* Records to use *
------------------------------------------------
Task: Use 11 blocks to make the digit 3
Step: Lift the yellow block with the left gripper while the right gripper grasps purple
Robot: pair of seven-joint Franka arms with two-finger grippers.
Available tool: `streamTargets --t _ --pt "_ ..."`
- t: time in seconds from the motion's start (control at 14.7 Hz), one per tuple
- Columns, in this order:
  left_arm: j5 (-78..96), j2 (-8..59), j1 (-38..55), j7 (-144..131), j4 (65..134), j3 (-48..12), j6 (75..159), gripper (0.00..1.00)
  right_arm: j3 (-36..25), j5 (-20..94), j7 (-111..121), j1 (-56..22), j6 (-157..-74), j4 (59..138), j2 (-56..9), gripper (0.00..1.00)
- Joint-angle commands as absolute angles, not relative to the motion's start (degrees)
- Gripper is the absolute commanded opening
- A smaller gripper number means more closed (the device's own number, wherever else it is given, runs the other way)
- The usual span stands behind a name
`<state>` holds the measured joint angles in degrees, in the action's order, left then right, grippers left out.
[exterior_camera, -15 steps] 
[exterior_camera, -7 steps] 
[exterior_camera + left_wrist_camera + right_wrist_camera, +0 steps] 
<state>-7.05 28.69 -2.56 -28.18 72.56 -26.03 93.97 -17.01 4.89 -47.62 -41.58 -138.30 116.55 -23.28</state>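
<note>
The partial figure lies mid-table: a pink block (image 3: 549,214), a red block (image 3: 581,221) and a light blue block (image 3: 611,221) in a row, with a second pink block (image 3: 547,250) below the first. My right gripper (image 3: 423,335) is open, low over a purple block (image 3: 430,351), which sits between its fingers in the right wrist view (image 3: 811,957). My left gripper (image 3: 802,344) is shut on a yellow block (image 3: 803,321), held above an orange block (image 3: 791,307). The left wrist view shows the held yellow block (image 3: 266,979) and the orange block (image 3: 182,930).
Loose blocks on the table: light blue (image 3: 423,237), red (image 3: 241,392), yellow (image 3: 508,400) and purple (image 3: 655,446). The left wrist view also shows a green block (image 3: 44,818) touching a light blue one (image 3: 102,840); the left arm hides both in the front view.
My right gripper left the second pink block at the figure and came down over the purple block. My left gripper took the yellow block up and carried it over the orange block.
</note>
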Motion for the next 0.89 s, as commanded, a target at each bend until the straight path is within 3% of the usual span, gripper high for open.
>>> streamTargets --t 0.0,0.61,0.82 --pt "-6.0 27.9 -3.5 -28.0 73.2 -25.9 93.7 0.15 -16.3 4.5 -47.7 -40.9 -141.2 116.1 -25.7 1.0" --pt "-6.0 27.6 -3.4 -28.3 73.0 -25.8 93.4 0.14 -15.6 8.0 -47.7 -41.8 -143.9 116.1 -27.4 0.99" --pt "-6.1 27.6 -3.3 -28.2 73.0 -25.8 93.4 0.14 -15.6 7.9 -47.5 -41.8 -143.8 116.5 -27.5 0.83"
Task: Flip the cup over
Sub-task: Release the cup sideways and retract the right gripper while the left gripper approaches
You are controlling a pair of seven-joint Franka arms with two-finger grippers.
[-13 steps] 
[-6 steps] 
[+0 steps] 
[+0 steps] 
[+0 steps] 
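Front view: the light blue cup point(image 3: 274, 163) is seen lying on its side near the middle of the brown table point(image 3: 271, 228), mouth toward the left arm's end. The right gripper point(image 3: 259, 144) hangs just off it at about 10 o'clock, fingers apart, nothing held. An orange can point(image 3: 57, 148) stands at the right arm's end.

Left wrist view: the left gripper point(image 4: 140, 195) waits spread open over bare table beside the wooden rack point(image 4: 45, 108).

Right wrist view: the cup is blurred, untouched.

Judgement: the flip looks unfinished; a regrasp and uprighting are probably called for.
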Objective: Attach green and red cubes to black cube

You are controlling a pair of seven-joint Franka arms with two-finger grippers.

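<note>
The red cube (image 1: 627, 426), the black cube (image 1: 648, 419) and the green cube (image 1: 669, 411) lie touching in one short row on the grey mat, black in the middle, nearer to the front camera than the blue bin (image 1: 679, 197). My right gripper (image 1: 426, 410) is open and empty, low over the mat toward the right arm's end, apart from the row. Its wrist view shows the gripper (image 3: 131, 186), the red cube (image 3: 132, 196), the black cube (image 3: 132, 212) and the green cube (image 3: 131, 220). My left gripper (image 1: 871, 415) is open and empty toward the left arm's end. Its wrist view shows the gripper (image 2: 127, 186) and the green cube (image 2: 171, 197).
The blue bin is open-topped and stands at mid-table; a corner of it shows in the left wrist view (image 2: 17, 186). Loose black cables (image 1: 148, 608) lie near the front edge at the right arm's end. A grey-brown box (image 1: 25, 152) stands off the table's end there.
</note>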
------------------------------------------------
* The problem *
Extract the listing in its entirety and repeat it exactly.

* Task solution *
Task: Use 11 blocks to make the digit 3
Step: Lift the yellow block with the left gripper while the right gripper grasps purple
Robot: pair of seven-joint Franka arms with two-finger grippers.
Available tool: `streamTargets --t _ --pt "_ ..."`
- t: time in seconds from the motion's start (control at 14.7 Hz), one per tuple
- Columns, in this order:
  left_arm: j5 (-78..96), j2 (-8..59), j1 (-38..55), j7 (-144..131), j4 (65..134), j3 (-48..12), j6 (75..159), gripper (0.00..1.00)
  right_arm: j3 (-36..25), j5 (-20..94), j7 (-111..121), j1 (-56..22), j6 (-157..-74), j4 (59..138), j2 (-56..9), gripper (0.00..1.00)
- Joint-angle commands as absolute angles, not relative to the motion's start (degrees)
- Gripper is the absolute commanded opening
- A smaller gripper number means more closed (the device's own number, wherever else it is given, runs the other way)
- The usual span stands behind a name
`<state>` holds the measured joint angles in degrees, in the action's order, left then right, grippers left out.
[exterior_camera, -15 steps] 
[exterior_camera, -7 steps] 
[exterior_camera + left_wrist_camera + right_wrist_camera, +0 steps] 
<state>-7.05 28.69 -2.56 -28.18 72.56 -26.03 93.97 -17.01 4.89 -47.62 -41.58 -138.30 116.55 -23.28</state>
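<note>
The partial figure lies mid-table: a pink block (image 3: 549,214), a red block (image 3: 581,221) and a light blue block (image 3: 611,221) in a row, with a second pink block (image 3: 547,250) below the first. My right gripper (image 3: 423,335) is open, low over a purple block (image 3: 430,351), which sits between its fingers in the right wrist view (image 3: 811,957). My left gripper (image 3: 802,344) is shut on a yellow block (image 3: 803,321), held above an orange block (image 3: 791,307). The left wrist view shows the held yellow block (image 3: 266,979) and the orange block (image 3: 182,930).
Loose blocks on the table: light blue (image 3: 423,237), red (image 3: 241,392), yellow (image 3: 508,400) and purple (image 3: 655,446). The left wrist view also shows a green block (image 3: 44,818) touching a light blue one (image 3: 102,840); the left arm hides both in the front view.
My right gripper left the second pink block at the figure and came down over the purple block. My left gripper took the yellow block up and carried it over the orange block.
</note>
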Motion for the next 0.89 s, as commanded, a target at each bend until the straight path is within 3% of the usual span, gripper high for open.
>>> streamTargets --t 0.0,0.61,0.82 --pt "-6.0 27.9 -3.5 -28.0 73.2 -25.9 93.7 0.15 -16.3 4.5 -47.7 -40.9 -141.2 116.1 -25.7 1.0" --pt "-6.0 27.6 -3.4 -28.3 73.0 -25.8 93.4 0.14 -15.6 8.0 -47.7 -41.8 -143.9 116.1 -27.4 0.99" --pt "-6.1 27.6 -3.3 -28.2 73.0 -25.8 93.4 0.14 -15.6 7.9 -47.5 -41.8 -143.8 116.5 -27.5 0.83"
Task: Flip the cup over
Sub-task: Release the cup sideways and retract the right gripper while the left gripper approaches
You are controlling a pair of seven-joint Franka arms with two-finger grippers.
[-13 steps] 
[-6 steps] 
[+0 steps] 
[+0 steps] 
[+0 steps] 
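Front view: the light blue cup point(image 3: 274, 163) is seen lying on its side near the middle of the brown table point(image 3: 271, 228), mouth toward the left arm's end. The right gripper point(image 3: 259, 144) hangs just off it at about 10 o'clock, fingers apart, nothing held. An orange can point(image 3: 57, 148) stands at the right arm's end.

Left wrist view: the left gripper point(image 4: 140, 195) waits spread open over bare table beside the wooden rack point(image 4: 45, 108).

Right wrist view: the cup is blurred, untouched.

Judgement: the flip looks unfinished; a regrasp and uprighting are probably called for.
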Objective: Attach green and red cubes to black cube

You are controlling a pair of seven-joint Franka arms with two-finger grippers.

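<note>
The red cube (image 1: 627, 426), the black cube (image 1: 648, 419) and the green cube (image 1: 669, 411) lie touching in one short row on the grey mat, black in the middle, nearer to the front camera than the blue bin (image 1: 679, 197). My right gripper (image 1: 426, 410) is open and empty, low over the mat toward the right arm's end, apart from the row. Its wrist view shows the gripper (image 3: 131, 186), the red cube (image 3: 132, 196), the black cube (image 3: 132, 212) and the green cube (image 3: 131, 220). My left gripper (image 1: 871, 415) is open and empty toward the left arm's end. Its wrist view shows the gripper (image 2: 127, 186) and the green cube (image 2: 171, 197).
The blue bin is open-topped and stands at mid-table; a corner of it shows in the left wrist view (image 2: 17, 186). Loose black cables (image 1: 148, 608) lie near the front edge at the right arm's end. A grey-brown box (image 1: 25, 152) stands off the table's end there.
</note>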

The response to the exercise is now finished.